→ Work instructions
Report each line from the entries in which "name" can be found.

(Dataset items)
--- START ---
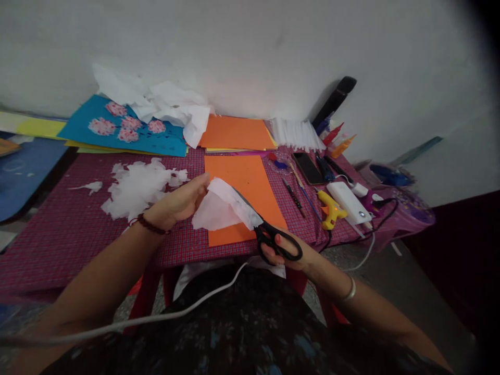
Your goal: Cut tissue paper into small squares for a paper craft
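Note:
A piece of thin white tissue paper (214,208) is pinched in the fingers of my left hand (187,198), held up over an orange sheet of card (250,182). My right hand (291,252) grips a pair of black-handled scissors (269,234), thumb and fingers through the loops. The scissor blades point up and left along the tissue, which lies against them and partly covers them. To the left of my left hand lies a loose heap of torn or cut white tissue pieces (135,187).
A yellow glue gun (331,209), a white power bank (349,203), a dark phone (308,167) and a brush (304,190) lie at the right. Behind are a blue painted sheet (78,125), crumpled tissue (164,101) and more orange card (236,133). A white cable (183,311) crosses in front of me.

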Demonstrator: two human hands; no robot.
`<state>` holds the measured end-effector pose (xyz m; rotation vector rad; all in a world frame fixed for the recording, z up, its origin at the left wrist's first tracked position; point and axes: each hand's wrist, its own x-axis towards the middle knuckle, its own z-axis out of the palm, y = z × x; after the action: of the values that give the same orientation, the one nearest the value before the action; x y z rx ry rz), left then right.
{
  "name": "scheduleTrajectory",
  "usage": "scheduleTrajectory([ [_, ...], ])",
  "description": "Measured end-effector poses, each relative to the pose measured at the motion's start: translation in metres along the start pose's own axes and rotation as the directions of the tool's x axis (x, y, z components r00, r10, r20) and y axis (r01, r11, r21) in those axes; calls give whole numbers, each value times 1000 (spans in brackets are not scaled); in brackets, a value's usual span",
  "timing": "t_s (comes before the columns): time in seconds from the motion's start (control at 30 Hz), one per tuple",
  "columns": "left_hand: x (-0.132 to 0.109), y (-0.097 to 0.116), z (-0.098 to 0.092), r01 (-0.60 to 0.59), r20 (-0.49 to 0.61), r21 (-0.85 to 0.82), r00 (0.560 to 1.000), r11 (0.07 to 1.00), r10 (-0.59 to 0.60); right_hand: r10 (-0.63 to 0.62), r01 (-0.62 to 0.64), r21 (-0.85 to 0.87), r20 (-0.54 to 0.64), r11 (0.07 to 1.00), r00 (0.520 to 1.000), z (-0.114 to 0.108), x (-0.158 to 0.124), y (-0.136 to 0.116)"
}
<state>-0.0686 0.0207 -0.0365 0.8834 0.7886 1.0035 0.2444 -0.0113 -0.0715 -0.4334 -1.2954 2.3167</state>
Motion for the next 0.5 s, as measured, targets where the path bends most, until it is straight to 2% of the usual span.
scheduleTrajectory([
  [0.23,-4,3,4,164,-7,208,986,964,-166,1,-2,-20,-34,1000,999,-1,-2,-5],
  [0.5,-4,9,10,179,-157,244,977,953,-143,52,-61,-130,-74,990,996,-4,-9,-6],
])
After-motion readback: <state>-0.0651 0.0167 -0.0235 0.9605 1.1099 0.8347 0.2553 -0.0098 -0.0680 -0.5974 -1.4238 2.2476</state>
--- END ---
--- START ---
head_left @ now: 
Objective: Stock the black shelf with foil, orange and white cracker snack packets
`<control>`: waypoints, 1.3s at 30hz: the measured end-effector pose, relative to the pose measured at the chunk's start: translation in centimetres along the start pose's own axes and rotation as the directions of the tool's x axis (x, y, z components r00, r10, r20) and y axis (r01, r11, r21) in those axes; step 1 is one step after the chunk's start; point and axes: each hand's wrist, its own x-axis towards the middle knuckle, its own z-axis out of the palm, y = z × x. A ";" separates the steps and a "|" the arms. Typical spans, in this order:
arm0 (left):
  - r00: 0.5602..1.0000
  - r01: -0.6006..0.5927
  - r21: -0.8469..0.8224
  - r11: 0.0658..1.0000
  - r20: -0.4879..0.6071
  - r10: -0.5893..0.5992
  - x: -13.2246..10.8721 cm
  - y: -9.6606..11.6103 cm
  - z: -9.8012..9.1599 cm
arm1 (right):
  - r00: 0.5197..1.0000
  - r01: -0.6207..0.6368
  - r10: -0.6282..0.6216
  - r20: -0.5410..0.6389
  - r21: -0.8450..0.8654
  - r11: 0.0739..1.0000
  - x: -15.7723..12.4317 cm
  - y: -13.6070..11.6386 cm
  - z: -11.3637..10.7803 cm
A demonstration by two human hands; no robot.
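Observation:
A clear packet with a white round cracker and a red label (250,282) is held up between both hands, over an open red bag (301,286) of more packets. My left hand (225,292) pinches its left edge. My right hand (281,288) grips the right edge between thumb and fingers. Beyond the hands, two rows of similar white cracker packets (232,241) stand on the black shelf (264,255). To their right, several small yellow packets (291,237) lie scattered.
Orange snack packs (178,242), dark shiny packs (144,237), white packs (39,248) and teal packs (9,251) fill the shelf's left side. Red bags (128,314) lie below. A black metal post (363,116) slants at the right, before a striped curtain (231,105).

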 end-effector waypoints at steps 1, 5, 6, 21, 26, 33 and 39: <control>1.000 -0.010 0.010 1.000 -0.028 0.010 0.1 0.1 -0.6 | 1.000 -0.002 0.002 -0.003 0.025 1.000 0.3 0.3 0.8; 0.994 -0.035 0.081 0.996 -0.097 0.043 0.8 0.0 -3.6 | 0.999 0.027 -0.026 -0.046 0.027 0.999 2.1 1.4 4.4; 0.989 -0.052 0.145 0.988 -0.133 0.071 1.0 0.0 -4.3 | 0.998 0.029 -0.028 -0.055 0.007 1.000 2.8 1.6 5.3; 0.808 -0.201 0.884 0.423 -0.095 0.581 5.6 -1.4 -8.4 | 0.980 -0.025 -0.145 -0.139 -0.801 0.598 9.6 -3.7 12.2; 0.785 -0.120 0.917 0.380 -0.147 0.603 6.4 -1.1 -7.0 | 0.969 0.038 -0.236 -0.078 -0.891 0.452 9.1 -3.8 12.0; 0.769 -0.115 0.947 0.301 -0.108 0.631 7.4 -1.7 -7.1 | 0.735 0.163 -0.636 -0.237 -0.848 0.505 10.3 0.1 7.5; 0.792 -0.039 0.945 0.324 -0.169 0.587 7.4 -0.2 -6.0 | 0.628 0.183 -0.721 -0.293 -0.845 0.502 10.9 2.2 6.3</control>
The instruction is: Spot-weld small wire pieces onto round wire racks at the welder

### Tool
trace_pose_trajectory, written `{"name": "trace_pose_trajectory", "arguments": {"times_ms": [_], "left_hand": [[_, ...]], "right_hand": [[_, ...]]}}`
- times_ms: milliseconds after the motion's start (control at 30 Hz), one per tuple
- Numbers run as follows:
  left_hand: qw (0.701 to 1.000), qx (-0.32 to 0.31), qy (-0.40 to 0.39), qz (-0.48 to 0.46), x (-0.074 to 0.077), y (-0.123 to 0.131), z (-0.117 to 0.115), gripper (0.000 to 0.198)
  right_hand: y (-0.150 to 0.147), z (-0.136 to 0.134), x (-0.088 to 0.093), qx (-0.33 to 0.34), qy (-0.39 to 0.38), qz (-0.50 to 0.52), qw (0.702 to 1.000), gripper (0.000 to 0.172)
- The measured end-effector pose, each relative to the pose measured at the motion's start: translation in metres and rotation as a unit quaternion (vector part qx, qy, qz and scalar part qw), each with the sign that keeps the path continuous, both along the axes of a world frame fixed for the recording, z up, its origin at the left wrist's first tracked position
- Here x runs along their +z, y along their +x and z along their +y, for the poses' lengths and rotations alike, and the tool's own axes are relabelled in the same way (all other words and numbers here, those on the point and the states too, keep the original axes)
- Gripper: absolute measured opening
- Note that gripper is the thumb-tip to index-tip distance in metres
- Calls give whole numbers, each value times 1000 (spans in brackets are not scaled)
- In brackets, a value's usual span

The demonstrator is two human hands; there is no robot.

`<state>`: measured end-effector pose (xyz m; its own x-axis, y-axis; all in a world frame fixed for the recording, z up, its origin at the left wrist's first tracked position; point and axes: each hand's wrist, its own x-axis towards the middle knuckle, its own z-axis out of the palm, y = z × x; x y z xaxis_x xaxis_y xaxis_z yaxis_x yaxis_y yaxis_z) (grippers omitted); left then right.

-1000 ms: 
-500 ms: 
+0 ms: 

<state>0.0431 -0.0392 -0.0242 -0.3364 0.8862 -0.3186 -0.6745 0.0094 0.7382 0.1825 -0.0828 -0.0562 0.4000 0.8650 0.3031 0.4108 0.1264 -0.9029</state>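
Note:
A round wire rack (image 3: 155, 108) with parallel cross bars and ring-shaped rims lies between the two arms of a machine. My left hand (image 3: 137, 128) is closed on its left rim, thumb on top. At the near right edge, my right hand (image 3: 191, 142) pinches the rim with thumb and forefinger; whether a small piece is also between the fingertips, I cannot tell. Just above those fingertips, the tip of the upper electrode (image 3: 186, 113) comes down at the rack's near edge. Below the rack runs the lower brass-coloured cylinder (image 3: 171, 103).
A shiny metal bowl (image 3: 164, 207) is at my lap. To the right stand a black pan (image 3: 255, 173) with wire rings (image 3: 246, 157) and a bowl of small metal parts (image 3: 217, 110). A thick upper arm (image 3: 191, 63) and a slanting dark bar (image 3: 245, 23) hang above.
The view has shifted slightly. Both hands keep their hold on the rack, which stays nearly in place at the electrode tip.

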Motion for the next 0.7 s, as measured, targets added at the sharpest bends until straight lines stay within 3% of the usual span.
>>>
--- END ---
→ Problem solution
  "name": "scheduleTrajectory",
trace_pose_trajectory, written `{"name": "trace_pose_trajectory", "arguments": {"times_ms": [_], "left_hand": [[_, ...]], "right_hand": [[_, ...]]}}`

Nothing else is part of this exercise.